La Suède va acheter quatre frégates à l'entreprise française Naval Group, a annoncé mardi le premier ministre Ulf Kristersson. Stockholm a retenu le groupe français face aux offres de l'anglais Babcock, de l'espagnol Navantia et du suédois Saab, en privilégiant une livraison rapide d'un modèle déjà produit et éprouvé.
Kristersson a qualifié ce dossier de « très important contrat international dans l'industrie de défense » et a dit qu'il s'agissait de « l’un des plus importants investissements suédois dans le domaine de la défense depuis l’introduction de (l’avion de chasse) Gripen dans les années 80 ». Selon lui, « cela représente un triplement des capacités de défense antiaérienne ».
Le choix suédois intervient alors que le pays a considérablement accru ses dépenses militaires depuis le début de la guerre en Ukraine et qu'il a rejoint l'Otan en 2024. Il s'inscrit aussi dans une période où Paris et Stockholm ont multiplié les gestes industriels croisés: la France a récemment conclu plusieurs contrats d'achat de matériel suédois auprès de Saab.
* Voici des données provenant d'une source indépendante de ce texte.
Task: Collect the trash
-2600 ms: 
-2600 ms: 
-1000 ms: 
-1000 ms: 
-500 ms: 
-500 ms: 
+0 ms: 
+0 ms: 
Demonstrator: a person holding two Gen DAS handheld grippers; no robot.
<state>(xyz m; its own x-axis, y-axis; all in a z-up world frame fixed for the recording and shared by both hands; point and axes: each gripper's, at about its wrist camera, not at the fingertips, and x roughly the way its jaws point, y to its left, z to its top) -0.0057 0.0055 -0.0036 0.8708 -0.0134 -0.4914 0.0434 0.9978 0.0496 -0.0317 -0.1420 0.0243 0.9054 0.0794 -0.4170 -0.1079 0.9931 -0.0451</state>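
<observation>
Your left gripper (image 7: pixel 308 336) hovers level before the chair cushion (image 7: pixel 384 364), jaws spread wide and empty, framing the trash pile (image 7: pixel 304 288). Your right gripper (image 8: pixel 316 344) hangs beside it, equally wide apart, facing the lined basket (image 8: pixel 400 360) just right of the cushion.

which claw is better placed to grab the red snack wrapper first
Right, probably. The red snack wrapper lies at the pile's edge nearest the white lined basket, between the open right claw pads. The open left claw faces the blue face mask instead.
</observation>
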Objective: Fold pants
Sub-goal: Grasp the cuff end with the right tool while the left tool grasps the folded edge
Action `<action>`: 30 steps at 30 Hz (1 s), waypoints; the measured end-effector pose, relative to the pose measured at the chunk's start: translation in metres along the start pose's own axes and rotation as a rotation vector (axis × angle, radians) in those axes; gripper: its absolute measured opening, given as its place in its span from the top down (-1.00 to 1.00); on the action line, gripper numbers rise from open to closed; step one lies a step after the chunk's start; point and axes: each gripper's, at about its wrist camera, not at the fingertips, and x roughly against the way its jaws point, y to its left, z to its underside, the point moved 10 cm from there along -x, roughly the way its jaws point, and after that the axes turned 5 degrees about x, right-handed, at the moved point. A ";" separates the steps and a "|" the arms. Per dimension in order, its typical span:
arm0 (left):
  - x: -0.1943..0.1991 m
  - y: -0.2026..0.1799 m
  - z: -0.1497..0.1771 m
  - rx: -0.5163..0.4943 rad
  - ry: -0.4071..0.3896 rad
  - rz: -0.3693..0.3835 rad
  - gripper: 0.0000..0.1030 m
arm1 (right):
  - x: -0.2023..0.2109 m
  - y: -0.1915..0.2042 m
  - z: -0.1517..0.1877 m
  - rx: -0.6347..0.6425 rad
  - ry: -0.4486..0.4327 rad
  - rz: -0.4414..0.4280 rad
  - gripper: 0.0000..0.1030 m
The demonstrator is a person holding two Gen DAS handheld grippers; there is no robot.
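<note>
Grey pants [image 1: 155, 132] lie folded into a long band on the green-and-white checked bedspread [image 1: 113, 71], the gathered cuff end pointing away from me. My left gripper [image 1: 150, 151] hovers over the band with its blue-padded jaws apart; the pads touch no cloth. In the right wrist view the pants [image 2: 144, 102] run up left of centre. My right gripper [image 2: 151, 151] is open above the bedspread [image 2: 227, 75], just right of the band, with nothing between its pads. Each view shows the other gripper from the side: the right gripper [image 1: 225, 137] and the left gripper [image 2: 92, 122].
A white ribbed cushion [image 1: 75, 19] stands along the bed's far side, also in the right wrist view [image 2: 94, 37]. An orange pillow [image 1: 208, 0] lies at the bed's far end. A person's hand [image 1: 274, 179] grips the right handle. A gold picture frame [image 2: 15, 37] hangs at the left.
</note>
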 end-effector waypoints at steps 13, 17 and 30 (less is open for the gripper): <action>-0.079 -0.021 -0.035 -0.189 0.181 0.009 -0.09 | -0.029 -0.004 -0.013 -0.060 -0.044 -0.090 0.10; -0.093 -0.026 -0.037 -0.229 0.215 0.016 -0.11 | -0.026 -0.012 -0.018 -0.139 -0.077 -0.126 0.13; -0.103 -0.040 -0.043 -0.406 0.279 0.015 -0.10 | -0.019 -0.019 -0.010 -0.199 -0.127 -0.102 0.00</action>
La décision donne aussi raison à Naval Group après son revers de l'an dernier en Norvège, où Oslo avait préféré des frégates britanniques. Cette fois, la rapidité de livraison a pesé lourd. La France avait assuré pouvoir fournir une frégate totalement équipée dès 2030, un horizon devenu décisif pour la Suède.
Kristersson a expliqué que « la possibilité de partager les coûts avec d’autres pays, en l’occurrence la France et la Grèce, a également été importante pour nous ». Il a ajouté: « Il s’agit d’un système naval intégré et éprouvé en matière de défense aérienne. Cela signifie que la chaîne fonctionnelle, avec tous ses différents sous-systèmes, a été testée et vérifiée pour ce type de navire ». Avec ce contrat, la Suède mise sur une capacité navale déjà validée plutôt que sur une conception à venir, et elle envoie un signal clair sur la place de la défense dans ses priorités nationales.